#cuda_caffe
The repo contains a few Dockerfiles to build the Caffe deep learning framework using NVIDIA's docker tool, nvidia-docker. Nvidia-docker is convenient wrapper over docker that simplifies containerizing GPU applications, like deep-learning frameworks. See the "Why NVIDIA Docker" page for the motivation of this tool. The list of base images provided by NVIDIA is documented in https://hub.docker.com/r/nvidia/cuda/
The Dockerfile help setup the dependencies required for Caffe with various options CUDA and cuDNN. It uses Anaconda's distribution of python as default python for Caffe.
The repo provides Dockerfile that can be deployed on a local machine or AWS ec2 GPU instance.
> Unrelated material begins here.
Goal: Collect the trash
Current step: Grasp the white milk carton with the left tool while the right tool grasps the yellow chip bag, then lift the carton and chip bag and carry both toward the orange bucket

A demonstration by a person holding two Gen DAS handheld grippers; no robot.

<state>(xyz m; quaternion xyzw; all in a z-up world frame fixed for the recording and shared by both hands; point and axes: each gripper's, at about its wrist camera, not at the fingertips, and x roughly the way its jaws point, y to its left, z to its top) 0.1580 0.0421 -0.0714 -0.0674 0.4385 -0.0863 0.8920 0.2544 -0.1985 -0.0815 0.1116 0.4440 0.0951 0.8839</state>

Install both Docker and NVIDIA-Docker.
The detailed instructions for docker installation is available at https://docs.docker.com/engine/installation/linux/ubuntulinux/
Installation from the get-docker script:
$ curl -sSL https://get.docker.com/ | sh
$ sudo usermod -aG docker <user> # add <user> to docker group, where <user> is your username
# it is recommeded to login and logout for changes to effect.
Make sure you have the NVIDIA drivers installed on your machine:
$ nvidia-smi # this should display right driver version
Install nvidia-modprobe:
$ sudo apt-get install nvidia-modprobe
Install nvidia-docker from source:
$ mkdir /path/to/install
$ cd /path/to/install
$ git clone https://github.com/NVIDIA/nvidia-docker.git
$ cd nvidia-docker # cd to the source repo
# build
$ make
$ suo make install
Start the nvidia-docker plugin. The plugin runs in the background to the containers under the host GPU drivers and files.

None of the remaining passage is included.